The Story of Sailor and Lula

By Barry Gifford

Grove Weidenfeld. 159 pp. $15.95

THESE INK scritches and scrawls we call writing are symbols. But it's good to remember that they do not represent things or ideas or images or facts or events. This writing stuff stands for nothing but the sounds made by the human voice. Those sounds are themselves symbols for all the things we talk, whisper, yell or sing about.

And we tend to hear what's important for us to hear. Rabbit ears are designed to hear predators. The robin can hear a worm moving underground. A fox can hear a mouse breathing. The human ear, on the other hand, is specifically built for deciphering that limited range of sounds that can be produced by the human voice. As ally or foe, diner or dinner, the most critical sounds for our survival come from the throats of other people. When Lula Pace Fortune, the young heroine of Barry Gifford's fourth novel, says she's "a big believer in talkin'. . ." she's not just whistling Dixie. Talk is the joyous blood and most of the tortured flesh of Wild at Heart. It's good talk, too. The blackstrap rhythms of Lula's Southern tongue play delicious counterpoint with the crisper banter of her darkhorse lover, Sailor Ripley.

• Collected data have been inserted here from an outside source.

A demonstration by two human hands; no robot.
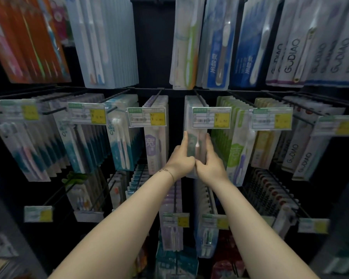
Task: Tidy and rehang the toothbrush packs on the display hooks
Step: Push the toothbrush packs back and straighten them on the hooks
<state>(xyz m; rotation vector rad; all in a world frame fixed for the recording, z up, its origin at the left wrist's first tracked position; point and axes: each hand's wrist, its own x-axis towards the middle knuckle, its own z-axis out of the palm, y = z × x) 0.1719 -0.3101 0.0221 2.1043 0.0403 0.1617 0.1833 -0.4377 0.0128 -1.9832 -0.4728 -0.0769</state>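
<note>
Presumably mid-task: grips toothbrush pack (195, 142) at frame centre with left hand (181, 160) and right hand (211, 162) curled round its edges, just under price tag (211, 117); cannot tell if hooked; leaves lower rows (171, 200) pending.

Two bare arms, one thin bracelet.

The left forearm (129, 214) and the right forearm (246, 214) are uncovered along all the length that the camera sees, from the lower edge of the picture up to the wrists. They look long and slim, and they become wider toward the bottom under the wide lens. The left hand (180, 161) and the right hand (211, 166) are bare too. One thing is worn: a bracelet (166, 170) on the left wrist, a very fine chain with a pale metal shine, lying a little slanted across the wrist. On its upper side there is a small thicker part, perhaps a charm or the clasp; it is too small to tell which.
</note>
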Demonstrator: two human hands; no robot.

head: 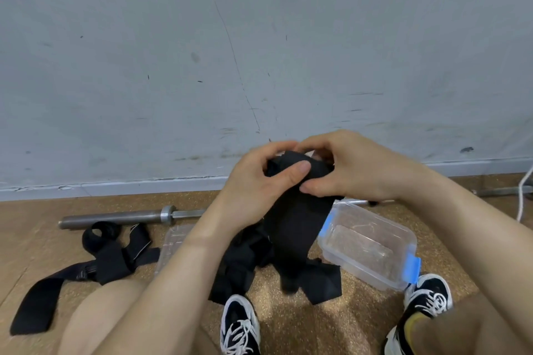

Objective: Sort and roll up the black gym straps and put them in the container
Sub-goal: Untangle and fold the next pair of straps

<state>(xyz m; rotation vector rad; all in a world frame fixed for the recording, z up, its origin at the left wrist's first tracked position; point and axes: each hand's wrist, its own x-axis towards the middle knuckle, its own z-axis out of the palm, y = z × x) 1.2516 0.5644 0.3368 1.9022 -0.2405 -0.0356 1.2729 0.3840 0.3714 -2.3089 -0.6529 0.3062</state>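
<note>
In the head view, the left hand (253, 181) and right hand (354, 170) are both pinching the top end of a black strap (297, 210), apparently starting its roll. Its tail is hanging into the strap pile (245, 265) on the floor, beside the open container (372, 242). Winding it tightly downward likely comes next.

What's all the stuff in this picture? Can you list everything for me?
held strap: one, black, hanging from both hands
strap pile: count unclear, black, floor between the shoes
loose straps: count unclear, black, floor at left
container: one, clear with blue clips, open, floor at right
lid: one, clear, floor beside the left forearm
barbell: one, grey metal, floor along the wall
cord: one, white, right edge
shoes: two, black and white, bottom
left hand: grips held strap
right hand: grips held strap
</note>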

This intense gem of a book is structured like a film script to exploit and explore these utterly human voices. Readers familiar with the work of director David Lynch will understand why Lynch was so drawn to Gifford's story that he made the film even before the book was published. The movie of Wild At Heart swept Best Film honors at Cannes in May, and is scheduled to be released in the United States in August when Vintage will also bring out the novel in a paperback edition. Without having seen Lynch's visual version, it is easy to suspect that this book is a lucid expression of the subterranean preoccupations of the creator of "Eraserhead," "Elephant Man," "Blue Velvet" and "Twin Peaks."

"The Story of Sailor and Lula" is a simple tale. Lula's wealthy mother doesn't want her precious daughter hanging out with a manslaughtering ex-con like Sailor. The pair slide into Lula's Cadillac and run away West, escaping from mom and deepest Florida, and talking as they go. They've got California in mind, trouble ahead and mom's pet private investigator on their tail.

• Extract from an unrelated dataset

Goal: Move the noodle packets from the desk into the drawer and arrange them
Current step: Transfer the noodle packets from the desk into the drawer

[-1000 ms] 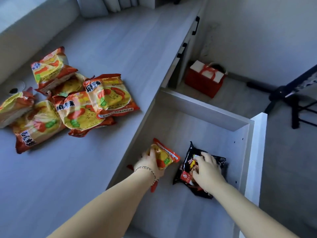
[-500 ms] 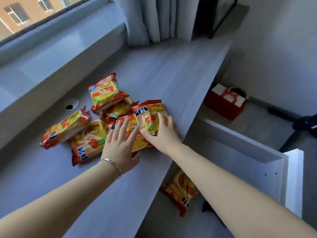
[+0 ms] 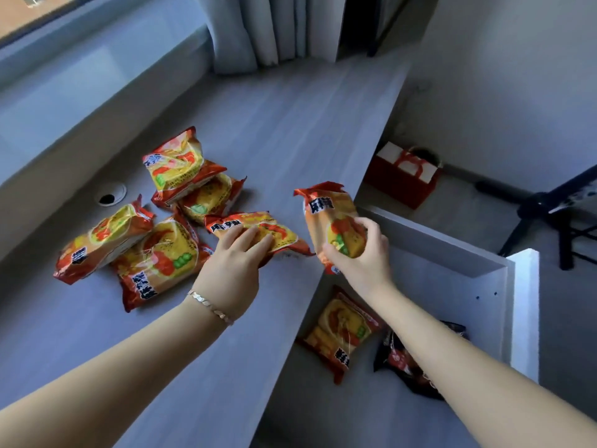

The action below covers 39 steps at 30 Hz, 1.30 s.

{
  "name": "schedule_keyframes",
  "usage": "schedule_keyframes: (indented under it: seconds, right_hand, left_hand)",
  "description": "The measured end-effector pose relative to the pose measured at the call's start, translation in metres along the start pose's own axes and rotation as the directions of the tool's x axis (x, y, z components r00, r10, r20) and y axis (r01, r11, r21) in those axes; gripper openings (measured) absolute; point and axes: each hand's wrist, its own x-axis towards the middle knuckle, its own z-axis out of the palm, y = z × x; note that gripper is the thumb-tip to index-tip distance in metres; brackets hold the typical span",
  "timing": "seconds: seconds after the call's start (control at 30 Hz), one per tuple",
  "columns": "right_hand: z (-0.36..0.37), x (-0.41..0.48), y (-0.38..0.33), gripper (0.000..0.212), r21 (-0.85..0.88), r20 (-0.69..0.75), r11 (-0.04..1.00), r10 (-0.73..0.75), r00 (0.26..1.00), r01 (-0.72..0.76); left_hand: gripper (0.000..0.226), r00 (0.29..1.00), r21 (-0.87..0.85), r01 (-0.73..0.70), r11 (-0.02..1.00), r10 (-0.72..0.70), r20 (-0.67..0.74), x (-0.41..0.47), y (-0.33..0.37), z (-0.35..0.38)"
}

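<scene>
Several orange-yellow noodle packets (image 3: 161, 253) lie in a heap on the grey desk (image 3: 290, 130). My right hand (image 3: 358, 257) grips one orange packet (image 3: 332, 218) upright, lifted over the desk's right edge. My left hand (image 3: 232, 270) closes on another orange packet (image 3: 258, 227) that lies on the desk. The open drawer (image 3: 452, 279) below the edge holds one orange packet (image 3: 342, 331) and a black packet (image 3: 400, 357), partly hidden by my right forearm.
A red gift bag (image 3: 400, 179) stands on the floor beyond the drawer. A black stand's legs (image 3: 549, 208) sit at the right. A round cable hole (image 3: 109, 195) is in the desk near the window sill. Curtains (image 3: 274, 27) hang at the back.
My right hand has lifted an orange packet off the heap and carried it rightward toward the desk edge. My left hand has closed on the packet under it. A second ago both hands were in the drawer.
</scene>
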Motion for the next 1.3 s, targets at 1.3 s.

The trick is that this seamless, easy- going plot is made of a thousand small tales woven together in talk -- reminiscences on the road, languid post-coital confidences in dingey motels, jokes, nightmares, fantasys -- all the hot, intimate talk of lovers testing and informing each other, salted with news flashes from the radio and yarns from the locals they pass on the way. Brief detours take us back to the frenzied mother talking to a friend about pursuing the pair, and to Johnnie Farragut, the investigator on their trail. When Farragut, in his lonesome search, has no one to talk to, he sits down and writes short, punchy stories that are reproduced entire in the text.

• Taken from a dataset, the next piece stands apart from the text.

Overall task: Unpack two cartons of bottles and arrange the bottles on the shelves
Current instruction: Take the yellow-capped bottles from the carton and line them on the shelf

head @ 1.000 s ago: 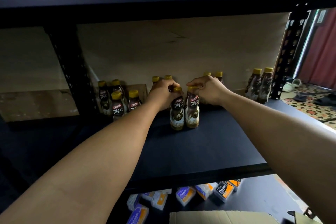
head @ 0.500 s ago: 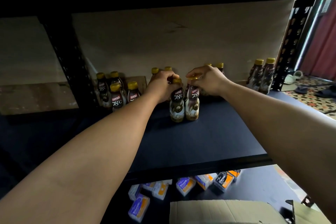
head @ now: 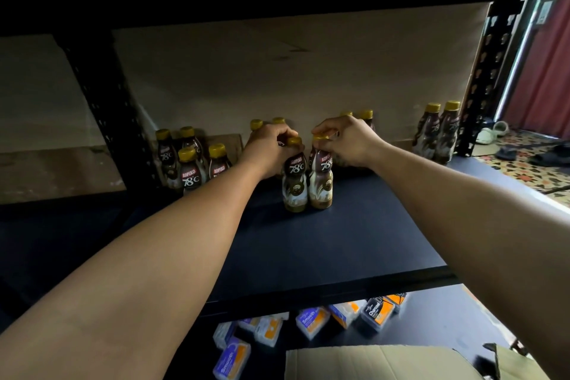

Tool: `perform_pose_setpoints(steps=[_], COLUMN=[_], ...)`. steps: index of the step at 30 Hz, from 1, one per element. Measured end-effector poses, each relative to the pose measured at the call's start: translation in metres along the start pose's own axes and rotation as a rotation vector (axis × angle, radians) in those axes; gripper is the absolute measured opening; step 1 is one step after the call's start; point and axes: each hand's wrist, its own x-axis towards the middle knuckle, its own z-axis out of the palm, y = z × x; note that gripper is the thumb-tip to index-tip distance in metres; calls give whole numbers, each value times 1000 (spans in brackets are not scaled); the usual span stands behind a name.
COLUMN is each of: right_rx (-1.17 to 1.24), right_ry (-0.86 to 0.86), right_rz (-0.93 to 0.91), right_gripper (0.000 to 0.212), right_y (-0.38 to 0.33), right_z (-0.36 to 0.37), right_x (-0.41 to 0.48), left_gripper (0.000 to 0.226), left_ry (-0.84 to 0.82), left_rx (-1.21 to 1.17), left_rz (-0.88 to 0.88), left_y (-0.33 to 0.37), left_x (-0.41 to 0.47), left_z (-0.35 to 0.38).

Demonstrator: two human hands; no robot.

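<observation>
left hand: my left hand [head: 271, 148] reaches well onto the shelf [head: 339, 241], fingers curled round the neck of the left kopiko bottle [head: 294, 185], just under its yellow cap.
right hand: my right hand [head: 348, 145] pinches the yellow cap of the right kopiko bottle [head: 321, 182] from above, between fingertips and thumb.
held bottles: both stand upright on the dark shelf board, touching side by side, "78°c" labels facing me, set forward of the rows behind.
hands together or apart: close to each other, each clamped on its own bottle.
behind the hands: i see more yellow caps [head: 256, 124] poking up past my knuckles near the back wall; i cannot count those bottles.
left group: a cluster of four bottles [head: 191, 160] stands upright beside the black upright post [head: 101, 95].
right group: a pair of bottles [head: 438, 136] stands touching at the shelf's far right end, well apart from the held ones.
lower shelf: small boxes [head: 311, 319] in blue, white and orange lie scattered on the lower shelf [head: 431, 330], one marked "charcoal".
carton: a brown cardboard carton [head: 370, 361] shows at the bottom edge, flaps open; its contents are out of my sight.
beyond the rack: pale slippers [head: 493, 131] lie on a patterned floor at the right.
</observation>
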Motion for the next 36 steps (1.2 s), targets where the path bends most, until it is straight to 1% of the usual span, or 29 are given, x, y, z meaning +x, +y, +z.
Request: perform_pose_setpoints(steps=[10,18,22,25,28,36], right_rx=[30,73,54,43,37,30], right_ry=[29,21,16,12,29,43], right_rz=[12,42,31,25,25,30], right_gripper=[29,35,35,35,34,34], right_y=[2,1,3,2,4,12], right_z=[4,3,3,4,4,4], right_x=[0,-4,-4,-3,-1,4], left_gripper=[22,28,33,28,22,23], left_ry=[2,-14,-26,-55,-49,-40], left_rx=[-32,-34,-21,4,19,1], left_rz=[6,-6,-15,-12,-7,8], left_y=[0,1,2,5,5,3], left_x=[-1,-1,0,2,6,16], left_z=[1,-1,-4,-3,0,5])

The key is that all the talk in Wild At Heart is sculpted to demonstrate one encompassing view. Lula herself lays out the theme early in the adventure, "The world," she says, "is wild at heart and weird on top. . ." Every tale and incident is calculated to lead us, in happy horror, to the same conclusion. Tough language weaves melodramas of passion, betrayal and death. Incestuous seduction leads to abortion and madness, con games collapse and heist schemes snap back on the schemers, news of child prostitution rings and civilian massacres are echoed in seemingly humdrum lives. Power voodoo, sex and the endless foaming concoctions of the mortal mind form the lustrous pulsing dark beneath the pastel pretense.

The techniques polished in Gifford's earlier novels, Landscape with Traveler, Port Tropique and An Unfortunate Woman, his various nonfiction books and volumes of poetry, culminate in the swift brilliance of Wild at Heart. His consummate skills give us reflecting images and themes in quick, bright strokes that linger on the retina. Sailor's mother dies of lung cancer after a lifetime of Camel cigarettes, so he naturally smokes Camels. Lula devours Mounds candy bars in moments of stress and, years later, her small son does the same. Sailor's last name is Ripley, as in "Believe It or Not." The investigator meets a spy whose friends all have heroic names and disastrous lives, while Lula balks at being nicknamed "Peanut" because it puts her so far down the food chain. Everybody eats peanuts, she complains, but peanuts don't eat anybody.

Lula has her limits -- beyond some lines she will not go -- but she is drawn to rapturous chaos. She fantasizes about getting ripped apart by a gorilla or a tiger, explaining with the rising inflection that makes a question out of a statement, "Sometimes I think it'd be the biggest thrill?" and 20 pages later her mother remembers that making love with Lula's father was like "bein' devoured by a unstoppable beast, and it was the most thrillin' thing ever happened to you."

In brisk scenes, Gifford moves his larger narrative through its flocks of miniature stories with the simple, credible device of the human voice. The talk comes from the hot dark of the innards, reminding us that the world is "wild at heart," and that we fear and love it that way. Katherine Dunn's third novel, "Geek Love," was nominated for the 1989 National Book Award.